What is being asked: Reproduce the full listing below unchanged, apart from the pictures.

Provided material:
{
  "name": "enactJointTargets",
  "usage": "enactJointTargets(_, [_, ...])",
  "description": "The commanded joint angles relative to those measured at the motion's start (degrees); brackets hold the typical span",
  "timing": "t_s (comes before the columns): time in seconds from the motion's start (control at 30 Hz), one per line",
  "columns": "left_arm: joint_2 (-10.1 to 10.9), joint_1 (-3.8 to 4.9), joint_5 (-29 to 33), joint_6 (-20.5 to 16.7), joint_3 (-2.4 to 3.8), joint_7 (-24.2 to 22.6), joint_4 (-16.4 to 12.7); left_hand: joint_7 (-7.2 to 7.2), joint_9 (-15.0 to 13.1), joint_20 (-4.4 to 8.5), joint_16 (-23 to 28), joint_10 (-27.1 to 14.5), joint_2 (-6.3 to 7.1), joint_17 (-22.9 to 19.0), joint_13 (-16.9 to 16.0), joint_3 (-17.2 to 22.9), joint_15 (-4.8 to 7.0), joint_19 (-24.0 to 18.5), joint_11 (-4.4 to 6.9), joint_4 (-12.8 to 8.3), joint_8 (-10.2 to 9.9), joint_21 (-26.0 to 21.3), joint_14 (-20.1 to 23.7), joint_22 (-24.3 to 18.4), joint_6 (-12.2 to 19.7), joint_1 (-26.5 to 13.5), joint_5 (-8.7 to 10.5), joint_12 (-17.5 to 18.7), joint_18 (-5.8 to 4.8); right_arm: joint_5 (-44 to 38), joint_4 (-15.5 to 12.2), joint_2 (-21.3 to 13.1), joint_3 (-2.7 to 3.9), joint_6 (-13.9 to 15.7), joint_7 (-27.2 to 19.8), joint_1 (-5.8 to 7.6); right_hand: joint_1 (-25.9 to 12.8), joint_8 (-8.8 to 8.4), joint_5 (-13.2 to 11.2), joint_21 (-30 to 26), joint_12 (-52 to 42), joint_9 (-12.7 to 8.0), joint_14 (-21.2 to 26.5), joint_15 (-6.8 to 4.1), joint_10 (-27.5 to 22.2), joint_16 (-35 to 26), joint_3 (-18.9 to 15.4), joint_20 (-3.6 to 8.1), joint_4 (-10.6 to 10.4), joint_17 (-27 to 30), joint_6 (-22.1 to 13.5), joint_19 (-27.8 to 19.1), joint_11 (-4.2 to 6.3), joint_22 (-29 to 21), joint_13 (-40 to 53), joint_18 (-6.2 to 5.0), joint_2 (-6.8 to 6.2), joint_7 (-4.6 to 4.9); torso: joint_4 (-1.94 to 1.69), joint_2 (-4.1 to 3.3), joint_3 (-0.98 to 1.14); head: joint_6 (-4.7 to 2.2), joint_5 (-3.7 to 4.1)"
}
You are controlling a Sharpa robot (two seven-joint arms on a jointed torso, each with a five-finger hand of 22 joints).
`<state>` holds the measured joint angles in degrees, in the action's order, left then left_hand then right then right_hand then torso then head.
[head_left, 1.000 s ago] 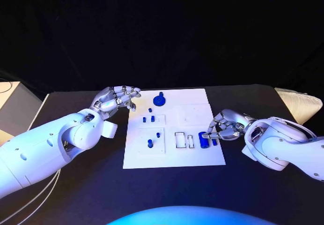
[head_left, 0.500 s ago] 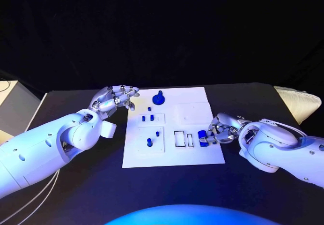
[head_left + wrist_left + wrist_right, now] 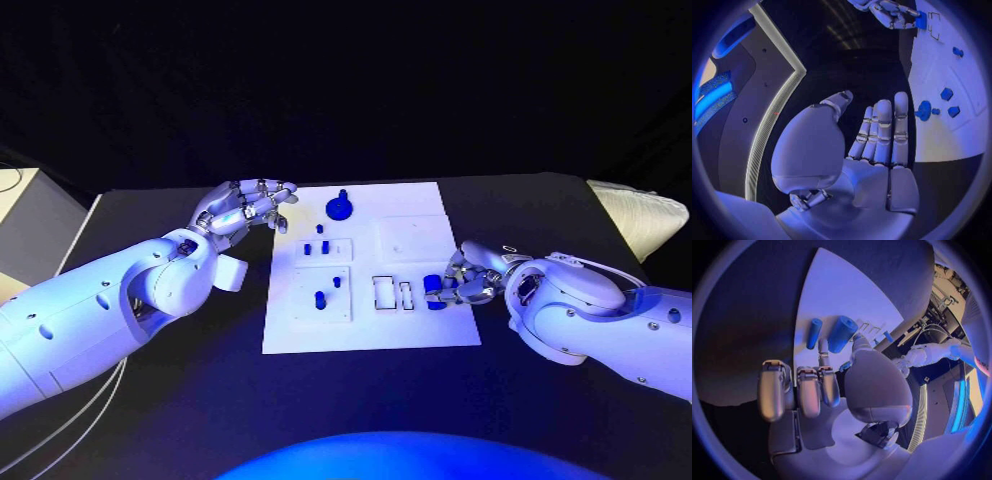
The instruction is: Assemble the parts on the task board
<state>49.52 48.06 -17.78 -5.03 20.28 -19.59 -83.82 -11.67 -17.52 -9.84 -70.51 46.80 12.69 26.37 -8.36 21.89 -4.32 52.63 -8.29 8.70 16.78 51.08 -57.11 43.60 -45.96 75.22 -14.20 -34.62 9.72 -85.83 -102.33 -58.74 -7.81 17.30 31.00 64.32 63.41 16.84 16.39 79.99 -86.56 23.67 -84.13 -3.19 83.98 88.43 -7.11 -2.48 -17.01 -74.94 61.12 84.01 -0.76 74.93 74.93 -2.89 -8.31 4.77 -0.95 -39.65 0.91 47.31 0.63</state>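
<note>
The white task board [image 3: 418, 330] lies mid-table. On it are a round blue part [image 3: 339, 208], several small blue pegs such as [image 3: 338, 283], and two blue cylinders at its right edge. My right hand [image 3: 470, 277] is at those cylinders. In the right wrist view a finger [image 3: 822, 351] and the thumb sit on either side of the thick cylinder [image 3: 841, 333], with the thin cylinder [image 3: 814, 333] lying beside it. My left hand [image 3: 245, 207] hovers off the board's far left corner, palm bare, with its fingers [image 3: 882, 132] straight and nothing in them.
Two empty white slots [image 3: 392, 294] sit on the board just left of the cylinders. A pale bundle [image 3: 635, 215] lies at the table's right edge. A pale box [image 3: 22, 215] stands beyond the left edge.
My right hand has drawn in over the two cylinders and its finger and thumb have come onto the thick one. The left hand has barely shifted.
</note>
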Motion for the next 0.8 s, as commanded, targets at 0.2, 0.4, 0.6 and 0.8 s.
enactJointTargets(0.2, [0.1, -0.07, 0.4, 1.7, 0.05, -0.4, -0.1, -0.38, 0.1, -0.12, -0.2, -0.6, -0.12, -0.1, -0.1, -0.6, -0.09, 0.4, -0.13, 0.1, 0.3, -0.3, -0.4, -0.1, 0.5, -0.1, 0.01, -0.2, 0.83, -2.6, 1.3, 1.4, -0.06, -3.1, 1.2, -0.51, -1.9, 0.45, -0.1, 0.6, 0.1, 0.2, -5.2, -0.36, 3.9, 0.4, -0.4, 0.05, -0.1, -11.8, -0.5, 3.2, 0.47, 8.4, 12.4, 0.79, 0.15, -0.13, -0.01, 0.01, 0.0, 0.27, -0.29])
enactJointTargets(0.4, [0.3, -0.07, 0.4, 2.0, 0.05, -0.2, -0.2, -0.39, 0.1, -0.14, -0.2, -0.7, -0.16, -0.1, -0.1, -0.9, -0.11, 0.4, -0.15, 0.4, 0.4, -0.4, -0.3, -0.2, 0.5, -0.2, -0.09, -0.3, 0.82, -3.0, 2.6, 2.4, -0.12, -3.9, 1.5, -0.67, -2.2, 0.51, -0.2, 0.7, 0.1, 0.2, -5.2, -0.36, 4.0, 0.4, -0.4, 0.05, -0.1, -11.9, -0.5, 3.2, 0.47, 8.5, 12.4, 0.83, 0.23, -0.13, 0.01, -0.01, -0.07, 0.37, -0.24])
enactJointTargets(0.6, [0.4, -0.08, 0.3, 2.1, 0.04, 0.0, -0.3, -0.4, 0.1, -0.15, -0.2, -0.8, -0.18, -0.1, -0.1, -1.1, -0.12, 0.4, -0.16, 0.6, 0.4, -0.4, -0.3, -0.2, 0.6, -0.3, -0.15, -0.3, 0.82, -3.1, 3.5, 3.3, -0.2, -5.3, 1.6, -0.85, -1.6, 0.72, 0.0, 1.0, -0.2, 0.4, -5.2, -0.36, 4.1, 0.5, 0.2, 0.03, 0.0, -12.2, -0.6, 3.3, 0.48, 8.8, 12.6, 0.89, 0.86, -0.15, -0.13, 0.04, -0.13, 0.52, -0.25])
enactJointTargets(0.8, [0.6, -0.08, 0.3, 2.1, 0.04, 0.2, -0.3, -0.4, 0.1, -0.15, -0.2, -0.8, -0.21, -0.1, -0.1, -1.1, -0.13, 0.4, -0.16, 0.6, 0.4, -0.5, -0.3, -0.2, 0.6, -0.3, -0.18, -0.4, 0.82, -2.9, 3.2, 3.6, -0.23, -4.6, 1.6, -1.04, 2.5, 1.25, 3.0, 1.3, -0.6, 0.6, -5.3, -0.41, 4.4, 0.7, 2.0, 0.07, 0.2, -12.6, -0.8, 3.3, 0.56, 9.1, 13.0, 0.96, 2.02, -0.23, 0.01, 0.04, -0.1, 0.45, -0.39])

Answer below:
{
  "name": "enactJointTargets",
  "usage": "enactJointTargets(_, [_, ...])",
  "description": "The commanded joint angles relative to those measured at the motion's start (degrees); brackets hold the typical span",
  "timing": "t_s (comes before the columns): time in seconds from the motion's start (control at 30 Hz), one per line",
  "columns": "left_arm: joint_2 (-10.1 to 10.9), joint_1 (-3.8 to 4.9), joint_5 (-29 to 33), joint_6 (-20.5 to 16.7), joint_3 (-2.4 to 3.8), joint_7 (-24.2 to 22.6), joint_4 (-16.4 to 12.7); left_hand: joint_7 (-7.2 to 7.2), joint_9 (-15.0 to 13.1), joint_20 (-4.4 to 8.5), joint_16 (-23 to 28), joint_10 (-27.1 to 14.5), joint_2 (-6.3 to 7.1), joint_17 (-22.9 to 19.0), joint_13 (-16.9 to 16.0), joint_3 (-17.2 to 22.9), joint_15 (-4.8 to 7.0), joint_19 (-24.0 to 18.5), joint_11 (-4.4 to 6.9), joint_4 (-12.8 to 8.3), joint_8 (-10.2 to 9.9), joint_21 (-26.0 to 21.3), joint_14 (-20.1 to 23.7), joint_22 (-24.3 to 18.4), joint_6 (-12.2 to 19.7), joint_1 (-26.5 to 13.5), joint_5 (-8.7 to 10.5), joint_12 (-17.5 to 18.7), joint_18 (-5.8 to 4.8); right_arm: joint_5 (-44 to 38), joint_4 (-15.5 to 12.2), joint_2 (-21.3 to 13.1), joint_3 (-2.7 to 3.9), joint_6 (-13.9 to 15.7), joint_7 (-27.2 to 19.8), joint_1 (-5.8 to 7.6); right_hand: joint_1 (-25.9 to 12.8), joint_8 (-8.8 to 8.4), joint_5 (-13.2 to 11.2), joint_21 (-30 to 26), joint_12 (-52 to 42), joint_9 (-12.7 to 8.0), joint_14 (-21.2 to 26.5), joint_15 (-6.8 to 4.1), joint_10 (-27.5 to 22.2), joint_16 (-35 to 26), joint_3 (-18.9 to 15.4), joint_20 (-3.6 to 8.1), joint_4 (-10.6 to 10.4), joint_17 (-27 to 30), joint_6 (-22.1 to 13.5), joint_19 (-27.8 to 19.1), joint_11 (-4.2 to 6.3), joint_22 (-29 to 21), joint_13 (-40 to 53), joint_18 (-6.2 to 5.0), joint_2 (-6.8 to 6.2), joint_7 (-4.6 to 4.9); torso: joint_4 (-1.94 to 1.69), joint_2 (-4.1 to 3.3), joint_3 (-0.98 to 1.14); head: joint_6 (-4.7 to 2.2), joint_5 (-3.7 to 4.1)"
}
You are controlling a Sharpa robot (two seven-joint arms on a jointed torso, each with a five-finger hand of 22 joints).
`<state>` holds the measured joint angles in degrees, in the action's order, left then left_hand then right then right_hand then torso then head.
[head_left, 1.000 s ago] 
[head_left, 0.500 s ago] 
[head_left + wrist_left + wrist_right, now] 
The instruction is: Assemble the parts on the task board
<state>49.52 48.06 -17.78 -5.03 20.28 -19.59 -83.82 -11.67 -17.52 -9.84 -70.51 46.80 12.69 26.37 -8.36 21.89 -4.32 52.63 -8.29 8.70 16.78 51.08 -57.11 43.60 -45.96 75.22 -14.20 -34.62 9.72 -85.83 -102.33 -58.74 -7.81 17.30 31.00 64.32 63.41 16.84 16.39 79.99 -86.56 23.67 -84.13 -3.19 83.98 88.43 -7.11 -2.48 -17.01 -74.94 61.12 84.01 -0.76 74.93 74.93 -2.89 -8.31 4.77 -0.95 -39.65 0.91 47.31 0.63</state>
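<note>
The white task board [image 3: 418, 330] lies mid-table. On it are a round blue part [image 3: 339, 208], several small blue pegs such as [image 3: 338, 283], and two blue cylinders at its right edge. My right hand [image 3: 470, 277] is at those cylinders. In the right wrist view a finger [image 3: 822, 351] and the thumb sit on either side of the thick cylinder [image 3: 841, 333], with the thin cylinder [image 3: 814, 333] lying beside it. My left hand [image 3: 245, 207] hovers off the board's far left corner, palm bare, with its fingers [image 3: 882, 132] straight and nothing in them.
Two empty white slots [image 3: 392, 294] sit on the board just left of the cylinders. A pale bundle [image 3: 635, 215] lies at the table's right edge. A pale box [image 3: 22, 215] stands beyond the left edge.
My right hand has drawn in over the two cylinders and its finger and thumb have come onto the thick one. The left hand has barely shifted.
</note>
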Motion for the next 0.8 s, as commanded, targets at 0.2, 0.4, 0.6 and 0.8 s.
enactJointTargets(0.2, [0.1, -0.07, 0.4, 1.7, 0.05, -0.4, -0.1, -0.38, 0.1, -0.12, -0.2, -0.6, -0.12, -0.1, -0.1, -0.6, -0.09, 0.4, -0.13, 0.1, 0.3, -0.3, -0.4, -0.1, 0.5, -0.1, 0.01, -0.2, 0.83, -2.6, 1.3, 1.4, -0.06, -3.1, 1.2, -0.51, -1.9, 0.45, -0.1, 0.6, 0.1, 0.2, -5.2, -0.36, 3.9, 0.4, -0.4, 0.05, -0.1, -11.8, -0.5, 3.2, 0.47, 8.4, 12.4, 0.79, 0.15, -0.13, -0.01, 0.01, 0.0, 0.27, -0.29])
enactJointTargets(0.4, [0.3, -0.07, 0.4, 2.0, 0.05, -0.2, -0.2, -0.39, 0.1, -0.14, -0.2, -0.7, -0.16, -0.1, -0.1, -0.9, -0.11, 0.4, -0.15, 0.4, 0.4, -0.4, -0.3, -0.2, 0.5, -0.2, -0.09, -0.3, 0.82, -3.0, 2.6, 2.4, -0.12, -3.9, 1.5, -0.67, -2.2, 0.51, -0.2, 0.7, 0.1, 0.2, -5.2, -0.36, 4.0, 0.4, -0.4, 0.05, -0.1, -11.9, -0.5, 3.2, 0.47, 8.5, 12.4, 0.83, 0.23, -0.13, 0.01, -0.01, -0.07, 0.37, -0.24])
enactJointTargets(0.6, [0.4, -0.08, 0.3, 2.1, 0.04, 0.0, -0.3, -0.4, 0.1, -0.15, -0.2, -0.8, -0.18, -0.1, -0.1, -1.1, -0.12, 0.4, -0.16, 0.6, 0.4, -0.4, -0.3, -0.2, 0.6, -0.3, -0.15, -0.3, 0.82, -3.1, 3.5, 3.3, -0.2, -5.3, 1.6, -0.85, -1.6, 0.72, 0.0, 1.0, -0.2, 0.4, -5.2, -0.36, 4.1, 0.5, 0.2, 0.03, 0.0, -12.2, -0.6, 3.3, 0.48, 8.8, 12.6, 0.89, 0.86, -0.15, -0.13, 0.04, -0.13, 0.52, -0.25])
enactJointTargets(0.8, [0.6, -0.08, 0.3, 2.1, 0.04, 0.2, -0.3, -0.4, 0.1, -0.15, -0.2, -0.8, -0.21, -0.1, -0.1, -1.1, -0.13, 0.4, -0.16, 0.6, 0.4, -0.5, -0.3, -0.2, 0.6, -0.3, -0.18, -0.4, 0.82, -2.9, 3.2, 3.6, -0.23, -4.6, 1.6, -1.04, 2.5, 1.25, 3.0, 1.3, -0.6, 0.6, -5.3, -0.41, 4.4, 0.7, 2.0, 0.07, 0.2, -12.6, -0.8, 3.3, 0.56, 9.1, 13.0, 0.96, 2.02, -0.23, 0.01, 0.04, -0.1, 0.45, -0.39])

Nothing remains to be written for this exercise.